Our findings across the widest selection of articles reporting the incidence of prosthetic valve endocarditis in patients who underwent TAVI and SAVR show a significant difference between the two populations [20]. The protective effect of TAVI on the incidence of PVE could be attributed to lesser invasiveness and quicker procedural times. In addition, many of the patients undergoing transcatheter aortic valve implantation usually have a shorter hospital stay; they do not necessitate intensive care management and, therefore, may be less likely to be subjected to nosocomial pathogens [25]. On the other hand, the in-hospital mortality rates of patients with PVE associated with TAVI are higher than those with SAVR (albeit not statistically significant), likely due to the higher inherent frailty of these patients, who may be deemed to be at an excessively high risk for any future surgical treatment [23]. This may represent a form of under-treatment of a population of patients who were likely allocated to a less invasive procedure because of their comorbidities and frailty, not necessarily just their age. This hypothesis is further supported by the fact that all the data on 30-day mortality of PVE come from retrospective studies [14,20,26], not from randomized clinical trials; therefore, the equipoise of patient selection cannot be applied.
These results could have several important implications for clinical practice, particularly in the patient selection process and risk stratification. Moreover, the findings highlight the importance of infection control measures that should be considered in both TAVI and SAVR procedures. For what concerns TAVI procedures, even with a lower incidence of nosocomial infections, clinicians should be aware of the specific risk factors and implement targeted strategies to reduce the in-hospital mortality rates associated with the frailty of TAVI patients and also the invasiveness of a surgical TAVI explant. Given the complexity of SAVR and TAVR PVE, a multidisciplinary approach involving cardiac surgeons, cardiologists, internists, and infectious disease specialists should be recommended to improve the quality of the treatment plan, from the preoperative assessment and risk stratification to the surgical approach selection and complication management. This suggests the relevance of the current topic of personalized medicine, considering the individual characteristics of patients undergoing aortic valve replacement, such as comorbidities, frailty, and risk factors for infections. This personalized approach can ensure the most appropriate and effective treatment for each patient.
This study has some inherent limitations. Because of the nature of the papers taken into consideration and the system of data reporting in retrospective studies, there is an intrinsic bias in terms of the primary endpoint.
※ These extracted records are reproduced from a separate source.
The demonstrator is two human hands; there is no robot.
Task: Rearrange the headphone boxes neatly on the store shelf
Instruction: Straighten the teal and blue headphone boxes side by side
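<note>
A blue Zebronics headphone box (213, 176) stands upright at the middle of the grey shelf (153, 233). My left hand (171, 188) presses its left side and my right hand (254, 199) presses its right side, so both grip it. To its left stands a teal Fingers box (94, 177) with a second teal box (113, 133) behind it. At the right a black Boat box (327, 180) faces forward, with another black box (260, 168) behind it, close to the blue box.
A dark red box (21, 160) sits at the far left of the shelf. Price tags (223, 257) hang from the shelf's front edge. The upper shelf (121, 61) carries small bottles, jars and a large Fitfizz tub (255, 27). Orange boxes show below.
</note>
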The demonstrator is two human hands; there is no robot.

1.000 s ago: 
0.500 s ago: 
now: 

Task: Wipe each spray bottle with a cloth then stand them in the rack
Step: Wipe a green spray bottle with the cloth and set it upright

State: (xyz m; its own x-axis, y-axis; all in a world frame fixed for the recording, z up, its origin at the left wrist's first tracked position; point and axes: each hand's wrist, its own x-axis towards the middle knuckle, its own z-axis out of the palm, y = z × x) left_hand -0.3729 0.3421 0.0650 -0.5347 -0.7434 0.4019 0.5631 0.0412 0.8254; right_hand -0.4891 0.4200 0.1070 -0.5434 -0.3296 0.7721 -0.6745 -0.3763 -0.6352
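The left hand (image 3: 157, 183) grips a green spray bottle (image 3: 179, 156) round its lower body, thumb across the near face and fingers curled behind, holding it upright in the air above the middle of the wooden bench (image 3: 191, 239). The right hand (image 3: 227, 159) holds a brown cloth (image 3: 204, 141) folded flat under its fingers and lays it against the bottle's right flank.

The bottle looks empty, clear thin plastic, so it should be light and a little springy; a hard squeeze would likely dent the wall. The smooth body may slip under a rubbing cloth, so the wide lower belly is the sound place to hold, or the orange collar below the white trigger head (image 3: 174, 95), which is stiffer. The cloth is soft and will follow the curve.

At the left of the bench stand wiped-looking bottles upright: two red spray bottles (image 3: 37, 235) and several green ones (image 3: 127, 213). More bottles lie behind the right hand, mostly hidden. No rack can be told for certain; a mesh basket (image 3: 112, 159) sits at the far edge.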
The only data that were considered for analysis were taken from studies that compared the incidence rates and follow-up of patients undergoing transcatheter aortic valve implantation and surgical aortic valve replacement in the same setting. The majority of the studies are retrospective observational studies, and therefore, they have little to no information on the preoperative determinants that led to the percutaneous versus surgical strategy. This allocation can represent a significant confounding factor when considering that a non-negligible number of patients underwent surgical aortic valve replacement for infective endocarditis in the first place, and these are at an absolute higher risk of developing recurrences as well as new-onset PVE. For this reason, the most reliable data are those coming from RCTs and PSMs, which ideally both should have a 0% IE in the SAVR group. Another aspect to consider is the heterogeneity calculated on the forest plot showing the incidence of prosthetic valve endocarditis in TAVI vs. SAVR, which led to further analysis showing that the outliers did not affect the result, although they significantly reduced heterogeneity. This study’s limitations highlight the need for further research focusing on prospective randomized trials or PSMs to provide more robust evidence for clinical decision making. Moreover, research should explore the long-term outcomes after TAVI and SAVR, including the impact on quality of life and functional status.
Under-reporting of incidence data may play a significant role, as the patients can often be admitted and diagnosed with IE at an institution different from where the patients received the bioprosthetic valves in the first place (except for data from randomized clinical trials in which patients ought to receive accurate follow-up from the investigators) and therefore represent a substantial percentage of loss to follow-up. This is particularly relevant in the population of patients in which a potential surgical explant of the infected prosthesis is excluded due to frailty or significant comorbidities. Moreover, the results, despite the presence of two studies with significantly larger populations, can be regarded as accurate, as shown by the forest plot in Figure 2. In summary, the results of this meta-analysis suggest that TAVI may offer a lower risk of PVE compared to SAVR, making it a potentially preferable option for certain patient populations. However, the higher in-hospital mortality rates associated with PVE in TAVI patients highlight the need for careful patient selection, vigilant infection control, and a multidisciplinary approach to care.

5. Conclusions

From the results of the present meta-analysis, it is evident that the reported rates of infective endocarditis following surgical aortic valve replacement and transcatheter aortic valve implantation are very different, with a statistically lower incidence in TAVI and comparable mortality with PVE affecting surgically implanted valves.

Author Contributions

Conceptualization, E.G. and M.S.; methodology, F.B.; software, M.S.; validation, F.B. and A.P.; formal analysis, F.B.; investigation, E.G.; data curation, E.G.; writing—original draft preparation; E.G., writing—review and editing; M.S.; visualization; A.P.; supervision; F.B.; project administration, A.P. All authors have read and agreed to the published version of the manuscript.

Funding

This research received no external funding.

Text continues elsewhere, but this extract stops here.